Asentí. No me hacía falta entrar. Veía todo lo que necesitaba ver desde donde estaba. El lugar ya había sido fotografiado y medido. Junto a los agujeros abiertos en el barro, habían clavado estacas de madera con trozos de cartón donde constaba el carácter de los restos hallados. En algunos casos los agujeros estaban vacíos, pero en un ángulo vi a dos hombres con mono azul trabajar con cuidado en torno a un trozo de hueso que sobresalía. Cuando uno de ellos se apartó, vi el contorno curvo de una caja torácica, como dedos oscuros a punto de unirse en oración.
– ¿Todos tenían el nombre colgado al cuello?
El detalle de los nombres escritos sobre tablas de madera había aparecido en un artículo del Maine Sunday Telegram. Dado el carácter del hallazgo, era un milagro que los investigadores hubiesen conseguido mantener algo en secreto.
– La mayoría, pero a veces la madera estaba muy podrida.

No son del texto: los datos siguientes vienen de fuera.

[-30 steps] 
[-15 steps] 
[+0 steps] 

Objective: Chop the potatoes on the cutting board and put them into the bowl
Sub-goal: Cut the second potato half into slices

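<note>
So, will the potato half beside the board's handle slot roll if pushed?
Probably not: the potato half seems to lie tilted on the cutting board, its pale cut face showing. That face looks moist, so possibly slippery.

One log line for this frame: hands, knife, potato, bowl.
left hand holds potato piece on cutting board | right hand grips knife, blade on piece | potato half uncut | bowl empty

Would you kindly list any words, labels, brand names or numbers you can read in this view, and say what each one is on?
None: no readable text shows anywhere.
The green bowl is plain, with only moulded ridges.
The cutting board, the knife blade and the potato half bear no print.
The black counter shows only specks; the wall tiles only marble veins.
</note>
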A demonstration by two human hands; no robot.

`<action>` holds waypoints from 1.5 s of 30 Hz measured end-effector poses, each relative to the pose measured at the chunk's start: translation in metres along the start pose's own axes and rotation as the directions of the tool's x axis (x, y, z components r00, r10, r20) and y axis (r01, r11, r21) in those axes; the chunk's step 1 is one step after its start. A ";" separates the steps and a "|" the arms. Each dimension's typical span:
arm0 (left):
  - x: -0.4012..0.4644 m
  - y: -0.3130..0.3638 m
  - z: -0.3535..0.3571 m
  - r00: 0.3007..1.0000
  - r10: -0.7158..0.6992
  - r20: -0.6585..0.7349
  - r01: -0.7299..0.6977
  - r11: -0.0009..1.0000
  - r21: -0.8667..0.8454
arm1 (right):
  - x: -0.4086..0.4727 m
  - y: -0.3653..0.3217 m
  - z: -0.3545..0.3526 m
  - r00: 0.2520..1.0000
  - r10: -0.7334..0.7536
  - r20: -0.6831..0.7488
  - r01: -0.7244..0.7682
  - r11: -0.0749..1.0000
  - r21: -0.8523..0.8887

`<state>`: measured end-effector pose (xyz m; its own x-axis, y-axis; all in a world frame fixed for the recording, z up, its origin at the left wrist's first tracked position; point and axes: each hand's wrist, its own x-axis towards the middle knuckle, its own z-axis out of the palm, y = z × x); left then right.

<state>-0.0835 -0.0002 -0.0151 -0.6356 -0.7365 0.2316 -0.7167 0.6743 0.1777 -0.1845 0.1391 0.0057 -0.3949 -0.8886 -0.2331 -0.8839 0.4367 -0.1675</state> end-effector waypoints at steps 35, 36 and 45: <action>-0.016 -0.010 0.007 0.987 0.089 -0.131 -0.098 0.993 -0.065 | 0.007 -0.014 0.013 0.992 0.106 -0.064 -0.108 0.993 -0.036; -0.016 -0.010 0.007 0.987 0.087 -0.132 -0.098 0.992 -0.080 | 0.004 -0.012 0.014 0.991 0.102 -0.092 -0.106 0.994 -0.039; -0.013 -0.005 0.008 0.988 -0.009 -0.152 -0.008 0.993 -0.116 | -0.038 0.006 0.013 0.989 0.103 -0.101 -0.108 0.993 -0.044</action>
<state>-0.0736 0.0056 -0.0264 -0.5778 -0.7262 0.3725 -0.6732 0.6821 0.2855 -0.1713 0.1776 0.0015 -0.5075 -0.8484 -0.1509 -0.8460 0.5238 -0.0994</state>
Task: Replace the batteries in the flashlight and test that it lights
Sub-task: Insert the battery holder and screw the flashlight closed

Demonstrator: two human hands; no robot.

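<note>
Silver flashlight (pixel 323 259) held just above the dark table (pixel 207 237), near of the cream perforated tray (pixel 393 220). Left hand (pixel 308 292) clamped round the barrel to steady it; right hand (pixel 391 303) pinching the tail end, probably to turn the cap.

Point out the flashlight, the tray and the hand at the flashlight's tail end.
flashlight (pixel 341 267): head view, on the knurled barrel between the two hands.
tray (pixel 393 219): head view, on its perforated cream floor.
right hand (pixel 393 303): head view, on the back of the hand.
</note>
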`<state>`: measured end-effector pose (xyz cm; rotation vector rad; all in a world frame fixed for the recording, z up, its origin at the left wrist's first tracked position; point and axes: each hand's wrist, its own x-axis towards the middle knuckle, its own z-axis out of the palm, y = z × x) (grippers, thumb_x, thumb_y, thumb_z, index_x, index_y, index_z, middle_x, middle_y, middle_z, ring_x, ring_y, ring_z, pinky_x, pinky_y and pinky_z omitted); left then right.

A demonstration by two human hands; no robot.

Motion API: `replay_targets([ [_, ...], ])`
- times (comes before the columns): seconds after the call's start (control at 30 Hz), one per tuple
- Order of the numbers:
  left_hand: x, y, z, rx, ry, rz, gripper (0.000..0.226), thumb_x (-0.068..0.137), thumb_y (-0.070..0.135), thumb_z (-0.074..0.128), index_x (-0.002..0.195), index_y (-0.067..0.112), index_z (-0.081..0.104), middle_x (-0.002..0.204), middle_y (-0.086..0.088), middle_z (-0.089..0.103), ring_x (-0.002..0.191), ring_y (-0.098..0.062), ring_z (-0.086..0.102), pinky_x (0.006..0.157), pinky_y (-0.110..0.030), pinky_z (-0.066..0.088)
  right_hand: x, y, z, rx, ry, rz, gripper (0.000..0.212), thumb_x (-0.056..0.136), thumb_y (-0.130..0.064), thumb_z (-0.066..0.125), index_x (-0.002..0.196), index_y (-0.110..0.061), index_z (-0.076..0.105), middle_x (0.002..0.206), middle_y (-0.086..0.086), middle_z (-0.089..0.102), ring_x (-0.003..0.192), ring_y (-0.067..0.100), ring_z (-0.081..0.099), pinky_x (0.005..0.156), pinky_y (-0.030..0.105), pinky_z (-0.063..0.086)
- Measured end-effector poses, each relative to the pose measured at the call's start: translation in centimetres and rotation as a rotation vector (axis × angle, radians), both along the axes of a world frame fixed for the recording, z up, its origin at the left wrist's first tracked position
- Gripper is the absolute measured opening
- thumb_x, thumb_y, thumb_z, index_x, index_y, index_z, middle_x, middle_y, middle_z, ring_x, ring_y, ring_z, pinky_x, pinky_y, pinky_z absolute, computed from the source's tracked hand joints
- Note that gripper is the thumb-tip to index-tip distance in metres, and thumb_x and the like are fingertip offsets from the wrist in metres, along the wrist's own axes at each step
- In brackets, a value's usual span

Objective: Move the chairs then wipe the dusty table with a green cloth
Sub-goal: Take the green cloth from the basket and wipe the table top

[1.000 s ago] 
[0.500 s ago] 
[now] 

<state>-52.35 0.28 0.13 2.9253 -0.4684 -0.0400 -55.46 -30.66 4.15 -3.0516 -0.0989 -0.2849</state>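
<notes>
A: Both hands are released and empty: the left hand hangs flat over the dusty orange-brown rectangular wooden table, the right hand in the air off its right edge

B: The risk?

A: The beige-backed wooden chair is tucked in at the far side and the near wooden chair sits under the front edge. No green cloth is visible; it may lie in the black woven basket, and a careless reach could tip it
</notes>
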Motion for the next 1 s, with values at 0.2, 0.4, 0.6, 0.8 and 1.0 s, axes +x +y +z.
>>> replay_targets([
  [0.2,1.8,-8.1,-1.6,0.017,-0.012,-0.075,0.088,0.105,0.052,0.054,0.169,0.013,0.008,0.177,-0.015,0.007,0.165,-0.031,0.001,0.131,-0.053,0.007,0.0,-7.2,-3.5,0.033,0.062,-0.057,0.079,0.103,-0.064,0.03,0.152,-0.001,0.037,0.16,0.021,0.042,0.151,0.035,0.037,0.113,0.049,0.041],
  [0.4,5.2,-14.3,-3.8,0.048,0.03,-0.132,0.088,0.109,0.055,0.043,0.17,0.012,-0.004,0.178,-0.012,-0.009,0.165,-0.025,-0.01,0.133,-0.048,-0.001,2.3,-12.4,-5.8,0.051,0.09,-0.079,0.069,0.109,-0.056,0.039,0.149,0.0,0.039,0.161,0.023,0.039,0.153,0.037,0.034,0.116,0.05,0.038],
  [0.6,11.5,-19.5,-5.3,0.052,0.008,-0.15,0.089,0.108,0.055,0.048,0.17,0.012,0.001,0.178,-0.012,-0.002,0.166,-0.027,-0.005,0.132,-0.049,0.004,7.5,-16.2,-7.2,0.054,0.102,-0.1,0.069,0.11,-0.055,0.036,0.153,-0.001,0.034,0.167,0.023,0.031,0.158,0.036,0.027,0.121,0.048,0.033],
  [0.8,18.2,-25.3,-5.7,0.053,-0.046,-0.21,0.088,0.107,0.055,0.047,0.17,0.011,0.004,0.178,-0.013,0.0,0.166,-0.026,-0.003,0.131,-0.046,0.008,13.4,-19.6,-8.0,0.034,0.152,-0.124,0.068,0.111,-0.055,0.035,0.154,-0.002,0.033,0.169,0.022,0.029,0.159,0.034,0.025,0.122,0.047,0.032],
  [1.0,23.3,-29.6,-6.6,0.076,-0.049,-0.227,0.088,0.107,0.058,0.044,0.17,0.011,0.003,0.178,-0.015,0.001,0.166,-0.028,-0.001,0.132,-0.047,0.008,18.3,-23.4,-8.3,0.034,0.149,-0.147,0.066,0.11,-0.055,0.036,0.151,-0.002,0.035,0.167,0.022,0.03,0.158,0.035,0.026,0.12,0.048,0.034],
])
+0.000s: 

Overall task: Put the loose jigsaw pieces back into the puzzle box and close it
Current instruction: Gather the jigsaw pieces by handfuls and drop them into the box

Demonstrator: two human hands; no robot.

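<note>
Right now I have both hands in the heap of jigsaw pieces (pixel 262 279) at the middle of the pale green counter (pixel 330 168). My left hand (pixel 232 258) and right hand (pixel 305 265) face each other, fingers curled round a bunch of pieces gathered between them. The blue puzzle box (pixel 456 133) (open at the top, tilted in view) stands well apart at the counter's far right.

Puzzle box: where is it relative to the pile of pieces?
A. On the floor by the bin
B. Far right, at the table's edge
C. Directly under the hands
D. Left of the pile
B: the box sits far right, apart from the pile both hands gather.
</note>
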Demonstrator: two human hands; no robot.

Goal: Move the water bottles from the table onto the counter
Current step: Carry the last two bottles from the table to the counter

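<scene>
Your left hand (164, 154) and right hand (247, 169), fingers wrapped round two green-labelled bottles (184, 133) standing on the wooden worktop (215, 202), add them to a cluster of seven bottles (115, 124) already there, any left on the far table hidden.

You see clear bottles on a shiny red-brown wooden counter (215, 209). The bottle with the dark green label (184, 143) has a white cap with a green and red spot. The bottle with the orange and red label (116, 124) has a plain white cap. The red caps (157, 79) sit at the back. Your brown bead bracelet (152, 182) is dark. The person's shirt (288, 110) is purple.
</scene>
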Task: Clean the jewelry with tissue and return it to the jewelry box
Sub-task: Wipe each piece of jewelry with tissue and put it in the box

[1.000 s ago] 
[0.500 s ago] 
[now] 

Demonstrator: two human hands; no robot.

Brouchard se llevó la mano al bolsillo de su camisa, sacó un papel plegado y me lo entregó. En la hoja había diecisiete nombres mecanografiados, obtenidos posiblemente mediante el cotejo de las identidades originales de los Baptistas y los nombres descubiertos en los cuerpos. Cuando no se disponía de historiales dentales, se tomaban muestras de ADN de los parientes vivos. Algunos nombres aparecían marcados con un asterisco para indicar que no existía aún identificación positiva. El nombre de James Jessop era el penúltimo de la lista.
– ¿Todavía está enterrado el hijo de los Jessop?
Brouchard echó un vistazo a la lista que yo sostenía en la mano.
– Van a trasladarlo hoy, a él y a su hermana. ¿Le dice algo ese nombre?
No contesté. Me llamó la atención otro nombre de la hoja: Louise Faulkner, la esposa del reverendo Faulkner. Advertí que en la lista no constaban ni el nombre de Faulkner ni el de sus hijos.
– ¿Tienen ya idea de cómo murieron?
– No sabremos nada con seguridad hasta disponer de los resultados de las autopsias, pero todos los hombres y dos mujeres presentaban heridas de bala en la cabeza o en el cuerpo. Al parecer, a los otros los mataron a palos. La mujer de Faulkner probablemente fue estrangulada; encontramos fragmentos de cuerda alrededor de su cuello. Algunos niños tienen el cráneo fracturado, como si los hubiesen golpeado con una piedra o un martillo. En apariencia, un par presenta heridas de bala en la cabeza. -Se interrumpió y dirigió la mirada al lago-. Tengo la impresión de que usted sabe algo acerca de esta gente.